Data for this exercise:
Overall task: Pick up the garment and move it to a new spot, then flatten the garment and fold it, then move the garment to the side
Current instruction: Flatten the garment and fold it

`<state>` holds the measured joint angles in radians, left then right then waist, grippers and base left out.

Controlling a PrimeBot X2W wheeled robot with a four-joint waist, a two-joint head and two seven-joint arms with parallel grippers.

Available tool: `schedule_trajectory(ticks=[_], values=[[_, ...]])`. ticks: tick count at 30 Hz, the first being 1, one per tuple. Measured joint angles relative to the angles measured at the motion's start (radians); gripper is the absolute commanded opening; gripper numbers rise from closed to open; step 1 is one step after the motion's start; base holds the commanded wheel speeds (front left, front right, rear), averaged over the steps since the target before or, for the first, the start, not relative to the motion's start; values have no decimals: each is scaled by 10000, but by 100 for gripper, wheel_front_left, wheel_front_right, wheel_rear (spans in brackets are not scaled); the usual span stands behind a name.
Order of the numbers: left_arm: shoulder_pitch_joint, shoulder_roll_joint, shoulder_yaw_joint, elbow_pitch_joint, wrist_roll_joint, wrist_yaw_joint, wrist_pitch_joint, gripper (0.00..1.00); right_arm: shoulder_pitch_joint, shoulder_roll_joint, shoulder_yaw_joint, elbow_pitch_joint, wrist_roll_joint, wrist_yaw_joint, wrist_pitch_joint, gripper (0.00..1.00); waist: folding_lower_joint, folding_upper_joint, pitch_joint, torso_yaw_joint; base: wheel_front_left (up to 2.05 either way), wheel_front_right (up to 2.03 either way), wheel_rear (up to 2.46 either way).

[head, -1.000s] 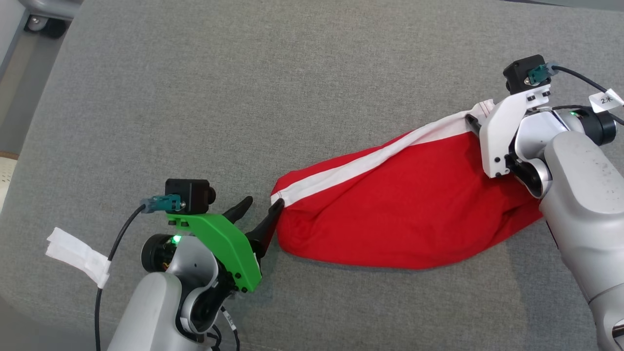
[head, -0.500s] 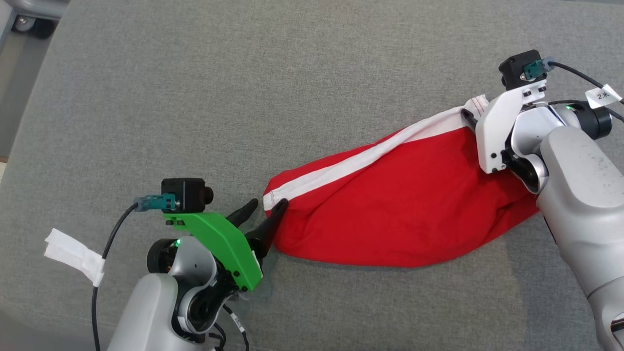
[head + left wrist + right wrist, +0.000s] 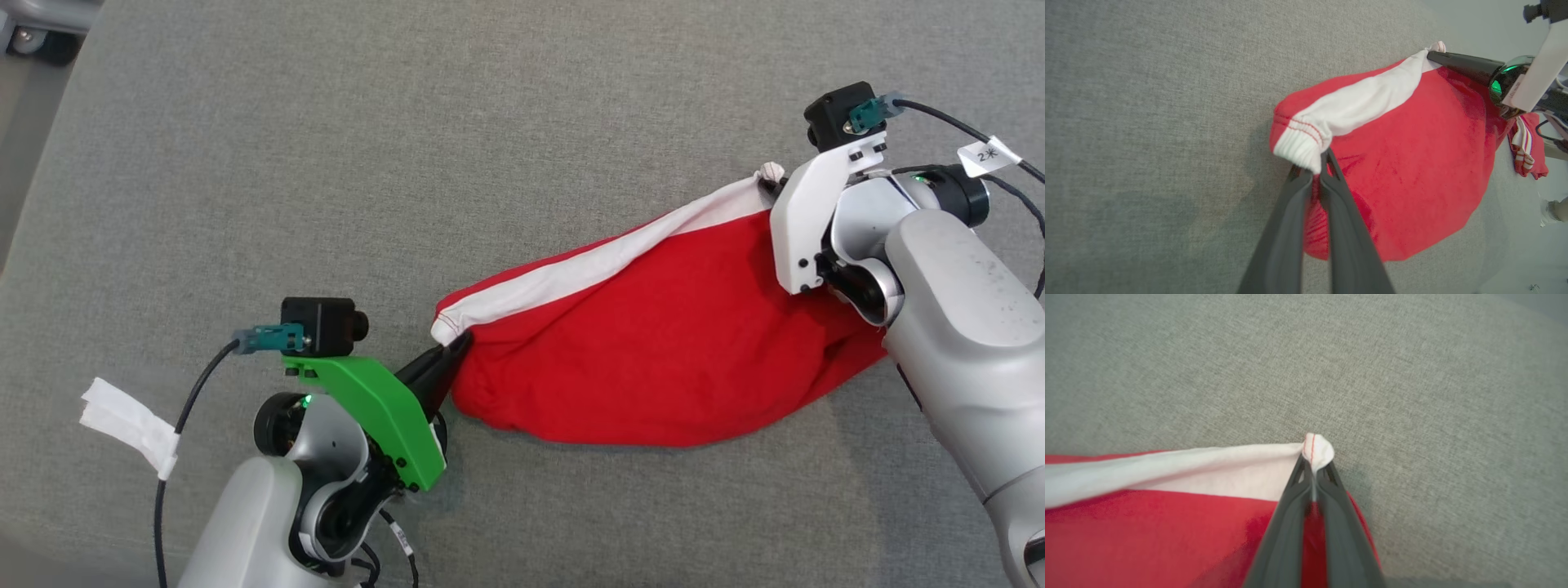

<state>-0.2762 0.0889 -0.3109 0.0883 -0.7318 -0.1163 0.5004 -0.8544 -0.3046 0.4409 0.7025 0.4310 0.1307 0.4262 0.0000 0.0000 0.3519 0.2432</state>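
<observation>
The garment (image 3: 653, 359) is red with a white band along its far edge and lies bunched on the grey surface. My left gripper (image 3: 454, 347) is shut on its left end, pinching the ribbed white cuff (image 3: 1300, 149) between both dark fingers (image 3: 1286, 228). My right gripper (image 3: 767, 186) is shut on the right end, where a small white tip of cloth (image 3: 1316, 449) pokes out past the fingertips. The white band (image 3: 588, 265) runs between the two grips. In the left wrist view the garment (image 3: 1412, 163) bulges, and the right gripper (image 3: 1431, 55) holds its far corner.
The grey fabric surface (image 3: 408, 147) stretches wide behind and to the left of the garment. A castor wheel (image 3: 33, 45) stands off the surface at the far left corner. A second piece of red and white cloth (image 3: 1527, 147) lies beyond the right arm.
Both grippers have closed on the garment's ends; they stood open before. The white band has lifted and the cloth has bunched slightly toward the middle. The head camera has shifted a little.
</observation>
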Motion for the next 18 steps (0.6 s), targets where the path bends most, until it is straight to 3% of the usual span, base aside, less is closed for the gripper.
schedule_trajectory(ticks=[7,11,18], values=[[10,372,541,-951,-328,-8,-190,0,91,-420,-15,-1104,1220,0,-844,0,0,0,-490,-276,0,0,0],[230,514,980,-1939,-673,205,-221,0,381,-851,-364,-2023,1850,2,-1147,0,-1,0,-904,-525,0,0,0],[682,719,1365,-4278,-1064,629,232,0,1044,-1611,-1705,-4192,2568,19,-1057,0,-1,0,-1679,-1149,0,0,0]])
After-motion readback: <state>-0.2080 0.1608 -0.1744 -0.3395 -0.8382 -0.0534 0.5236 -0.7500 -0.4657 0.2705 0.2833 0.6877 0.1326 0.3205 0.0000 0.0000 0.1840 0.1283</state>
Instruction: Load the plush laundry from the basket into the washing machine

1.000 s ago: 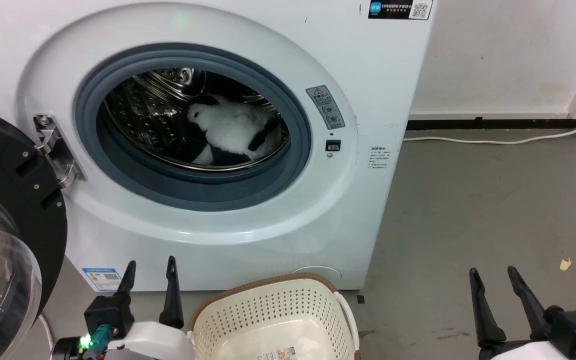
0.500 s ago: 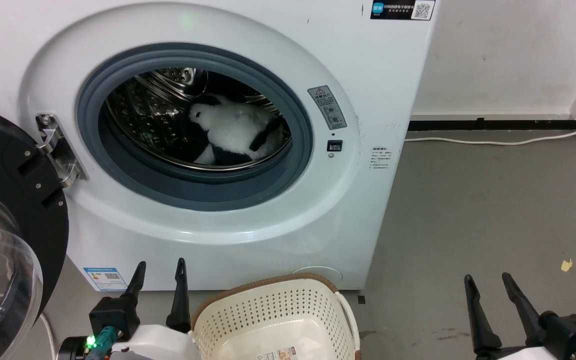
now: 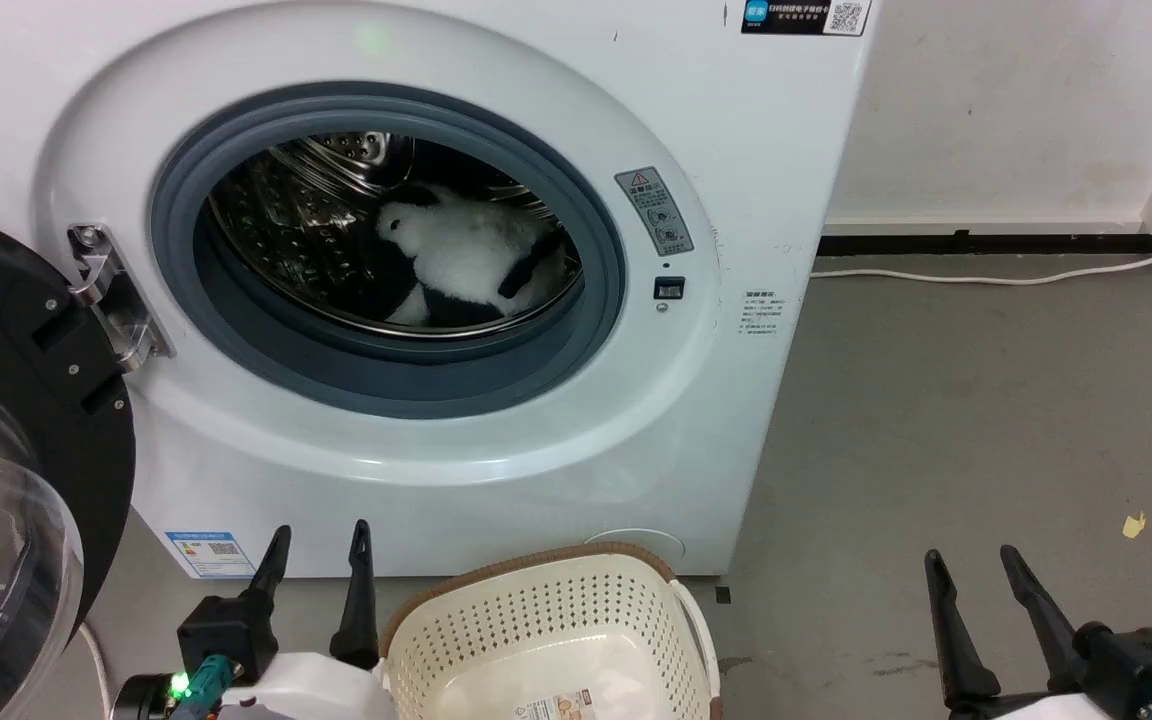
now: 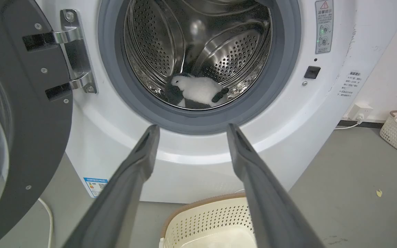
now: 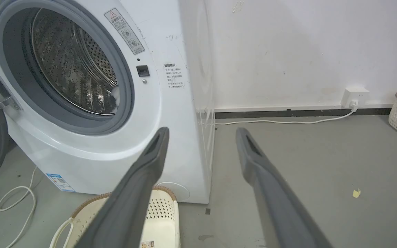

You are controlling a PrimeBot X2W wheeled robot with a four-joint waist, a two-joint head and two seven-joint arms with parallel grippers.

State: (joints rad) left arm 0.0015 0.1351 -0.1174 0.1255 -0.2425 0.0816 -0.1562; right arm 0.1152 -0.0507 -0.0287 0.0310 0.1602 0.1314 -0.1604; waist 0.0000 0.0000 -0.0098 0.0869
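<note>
Head view barely changes: my left fingers and right fingers have sunk slightly, spread and empty. The panda toy lies inside the washing machine drum; the basket looks empty, so loading seems done.

Left gripper: lower left of head view, two dark fingers parted, pointing up, empty; green light on its wrist housing.
Right gripper: lower right, fingers likewise parted, empty; forearm mostly cropped, its pose unclear.
</note>
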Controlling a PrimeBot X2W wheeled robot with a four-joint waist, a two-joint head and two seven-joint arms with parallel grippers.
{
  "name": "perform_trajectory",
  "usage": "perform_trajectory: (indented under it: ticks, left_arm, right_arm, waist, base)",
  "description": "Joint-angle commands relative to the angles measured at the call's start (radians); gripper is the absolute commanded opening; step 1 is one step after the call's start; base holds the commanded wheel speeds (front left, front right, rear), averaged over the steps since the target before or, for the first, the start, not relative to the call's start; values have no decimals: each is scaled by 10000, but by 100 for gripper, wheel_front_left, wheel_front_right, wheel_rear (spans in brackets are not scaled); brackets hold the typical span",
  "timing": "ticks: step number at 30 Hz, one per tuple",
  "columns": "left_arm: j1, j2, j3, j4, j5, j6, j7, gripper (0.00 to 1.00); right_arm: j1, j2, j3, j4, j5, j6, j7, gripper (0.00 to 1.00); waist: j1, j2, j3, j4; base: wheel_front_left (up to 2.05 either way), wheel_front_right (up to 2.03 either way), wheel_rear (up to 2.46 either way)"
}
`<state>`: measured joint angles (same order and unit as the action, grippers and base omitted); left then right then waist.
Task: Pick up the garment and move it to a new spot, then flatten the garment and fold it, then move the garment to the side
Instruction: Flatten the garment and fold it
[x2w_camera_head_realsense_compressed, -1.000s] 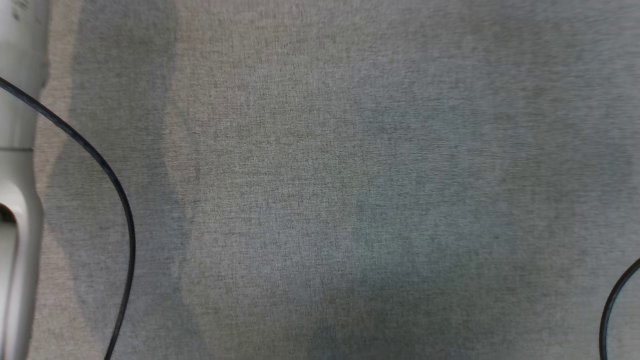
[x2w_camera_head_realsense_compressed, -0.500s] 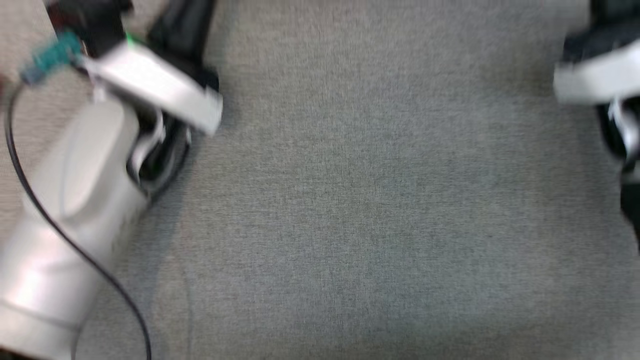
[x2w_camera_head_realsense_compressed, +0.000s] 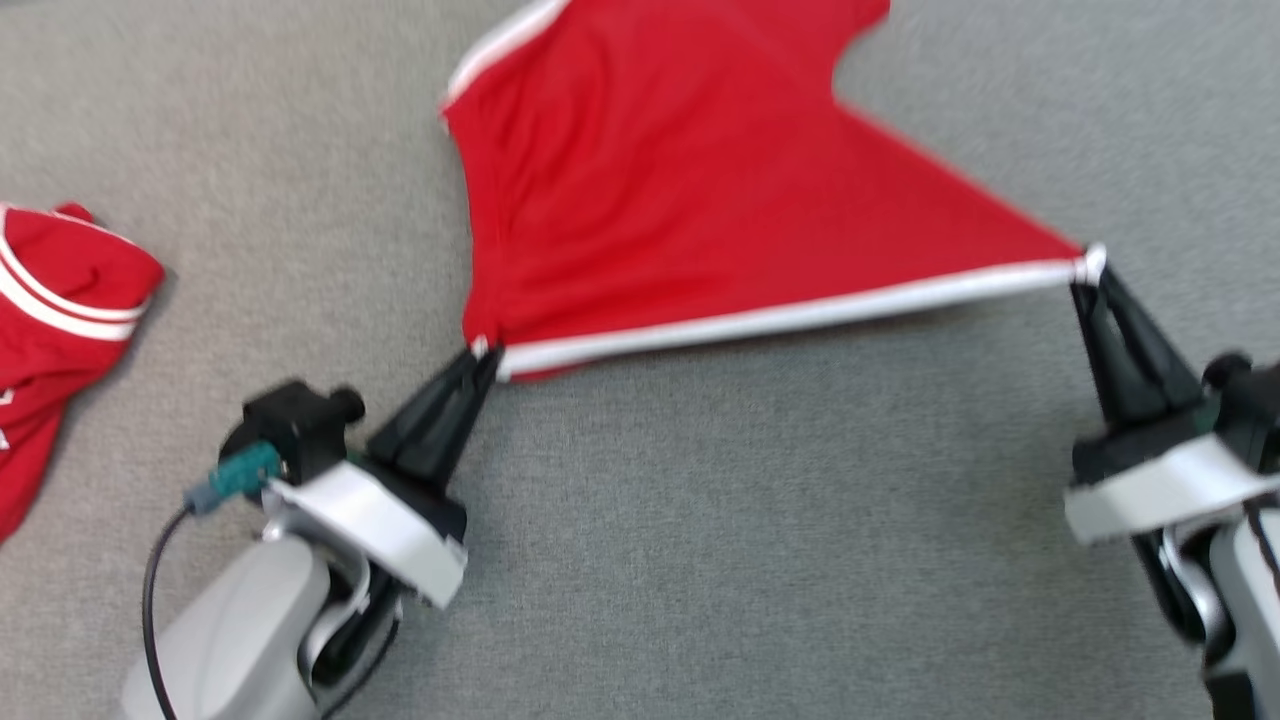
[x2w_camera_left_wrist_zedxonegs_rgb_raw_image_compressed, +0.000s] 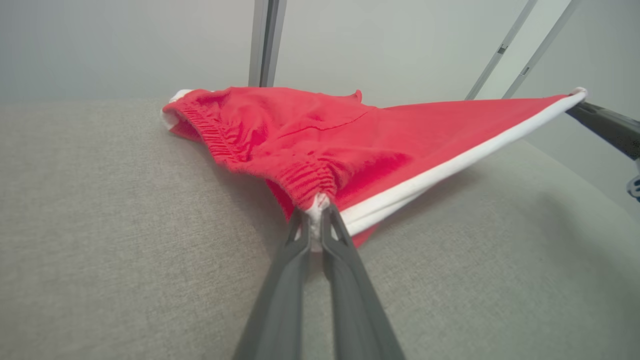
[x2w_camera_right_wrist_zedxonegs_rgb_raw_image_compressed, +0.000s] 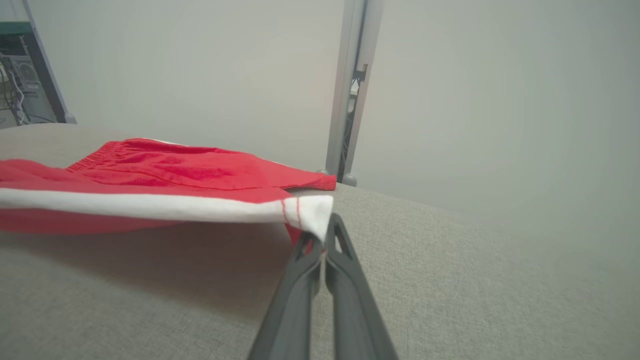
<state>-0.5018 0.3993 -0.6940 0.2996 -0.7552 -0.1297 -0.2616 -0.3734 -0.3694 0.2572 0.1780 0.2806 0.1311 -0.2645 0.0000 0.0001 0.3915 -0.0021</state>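
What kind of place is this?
Probably a robotics lab test cell: a grey woven-fabric work surface, plain pale wall panels with grey metal posts, and a rack of cabled equipment beyond.

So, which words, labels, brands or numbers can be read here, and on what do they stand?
None can be read.
The red fabric garment with a white edge stripe shows no print.
The second red garment with white stripes, cut off at the head view's left edge, shows none either.

Top edge crops the garment; outlines blurred.
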Motion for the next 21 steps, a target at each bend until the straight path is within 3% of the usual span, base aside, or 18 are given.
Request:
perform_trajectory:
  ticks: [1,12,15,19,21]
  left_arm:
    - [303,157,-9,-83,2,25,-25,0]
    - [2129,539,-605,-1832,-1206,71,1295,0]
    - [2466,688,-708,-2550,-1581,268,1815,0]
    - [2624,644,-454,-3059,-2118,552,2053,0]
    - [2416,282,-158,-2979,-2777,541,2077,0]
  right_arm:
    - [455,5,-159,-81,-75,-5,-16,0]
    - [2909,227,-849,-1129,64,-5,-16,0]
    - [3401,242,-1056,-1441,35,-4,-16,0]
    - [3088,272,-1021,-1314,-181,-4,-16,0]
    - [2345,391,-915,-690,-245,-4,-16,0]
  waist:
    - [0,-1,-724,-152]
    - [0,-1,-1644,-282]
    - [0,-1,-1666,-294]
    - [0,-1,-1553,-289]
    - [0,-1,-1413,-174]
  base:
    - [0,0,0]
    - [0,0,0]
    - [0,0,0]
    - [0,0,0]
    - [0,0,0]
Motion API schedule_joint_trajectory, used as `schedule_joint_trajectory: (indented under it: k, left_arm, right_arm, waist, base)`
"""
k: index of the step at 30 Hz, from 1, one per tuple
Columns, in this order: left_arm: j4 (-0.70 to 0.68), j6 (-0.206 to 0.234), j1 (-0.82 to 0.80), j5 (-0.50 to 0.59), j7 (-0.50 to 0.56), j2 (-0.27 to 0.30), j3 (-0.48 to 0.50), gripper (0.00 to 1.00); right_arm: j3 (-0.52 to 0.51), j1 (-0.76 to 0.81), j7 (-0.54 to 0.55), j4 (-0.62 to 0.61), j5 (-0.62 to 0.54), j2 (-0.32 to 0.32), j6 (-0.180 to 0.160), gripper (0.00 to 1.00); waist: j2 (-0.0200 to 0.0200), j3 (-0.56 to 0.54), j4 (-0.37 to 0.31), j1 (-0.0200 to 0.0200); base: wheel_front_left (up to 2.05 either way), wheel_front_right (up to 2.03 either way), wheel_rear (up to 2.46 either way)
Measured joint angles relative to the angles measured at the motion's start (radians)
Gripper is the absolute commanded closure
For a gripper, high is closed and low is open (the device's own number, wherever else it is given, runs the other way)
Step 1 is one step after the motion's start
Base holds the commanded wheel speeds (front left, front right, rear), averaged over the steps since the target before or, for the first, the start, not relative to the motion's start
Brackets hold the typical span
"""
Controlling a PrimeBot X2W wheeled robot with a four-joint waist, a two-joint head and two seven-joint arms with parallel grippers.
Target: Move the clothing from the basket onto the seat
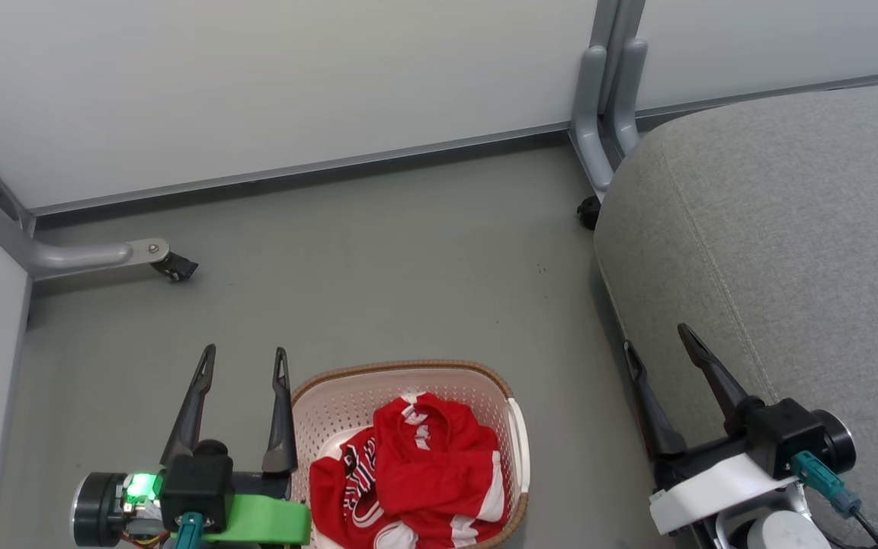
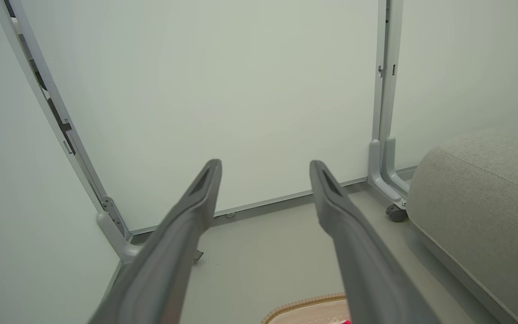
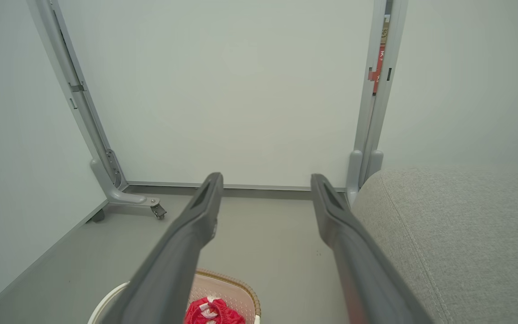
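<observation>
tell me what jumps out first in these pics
The red clothing bunched in the cream basket on the floor, bottom centre of the head view, grabs the eye first. Then the big grey seat on the right, and the open, empty left gripper and right gripper flanking the basket.

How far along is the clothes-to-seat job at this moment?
Done: nothing yet; the red clothing lies heaped in the basket on the floor, with none on the visible part of the grey seat. In hand: nothing; the left claw beside the basket and the right claw by the seat's edge stand open, holding nothing. Left: every pick and transfer.
</observation>
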Motion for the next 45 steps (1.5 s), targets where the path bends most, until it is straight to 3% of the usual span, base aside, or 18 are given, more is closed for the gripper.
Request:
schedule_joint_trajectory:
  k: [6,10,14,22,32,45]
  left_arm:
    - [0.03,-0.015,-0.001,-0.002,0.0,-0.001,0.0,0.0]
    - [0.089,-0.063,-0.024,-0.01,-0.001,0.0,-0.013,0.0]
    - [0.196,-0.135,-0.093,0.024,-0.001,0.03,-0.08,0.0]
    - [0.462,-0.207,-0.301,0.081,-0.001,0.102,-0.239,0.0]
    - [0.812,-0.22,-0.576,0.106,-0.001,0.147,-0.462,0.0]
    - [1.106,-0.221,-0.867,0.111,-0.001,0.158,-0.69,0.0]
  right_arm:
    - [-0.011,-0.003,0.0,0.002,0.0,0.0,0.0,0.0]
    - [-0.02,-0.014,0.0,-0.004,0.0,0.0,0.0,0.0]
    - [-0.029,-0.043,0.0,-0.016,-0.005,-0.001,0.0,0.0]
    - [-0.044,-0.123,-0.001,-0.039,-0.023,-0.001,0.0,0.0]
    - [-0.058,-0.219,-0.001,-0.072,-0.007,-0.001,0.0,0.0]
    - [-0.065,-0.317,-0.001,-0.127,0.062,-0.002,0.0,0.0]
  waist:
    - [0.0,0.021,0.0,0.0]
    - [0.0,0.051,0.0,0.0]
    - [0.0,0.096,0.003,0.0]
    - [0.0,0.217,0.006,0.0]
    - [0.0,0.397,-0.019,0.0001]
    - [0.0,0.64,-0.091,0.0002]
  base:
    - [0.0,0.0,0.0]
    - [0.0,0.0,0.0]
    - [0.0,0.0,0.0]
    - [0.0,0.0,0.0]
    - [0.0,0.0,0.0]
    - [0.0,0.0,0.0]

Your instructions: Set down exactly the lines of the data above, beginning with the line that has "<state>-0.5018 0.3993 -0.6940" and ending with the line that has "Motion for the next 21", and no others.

Finished exercise:
<state>-0.5018 0.3993 -0.6940 0.2996 -0.7552 -0.1297 -0.2616 -0.3734 -0.3694 0.2572 0.1780 0.2806 0.1311 -0.2645 0.0000 0.0001 0.3915 -0.0021</state>
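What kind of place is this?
Probably a robotics lab test cell: a grey woven-fabric work surface, plain pale wall panels with grey metal posts, and a rack of cabled equipment beyond.

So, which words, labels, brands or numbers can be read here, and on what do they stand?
None can be read.
The red fabric garment with a white edge stripe shows no print.
The second red garment with white stripes, cut off at the head view's left edge, shows none either.

Top edge crops the garment; outlines blurred.
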Motion for the next 21 steps, a target at each bend until the straight path is within 3% of the usual span, base aside, or 18 are given.

This brings the exercise to completion.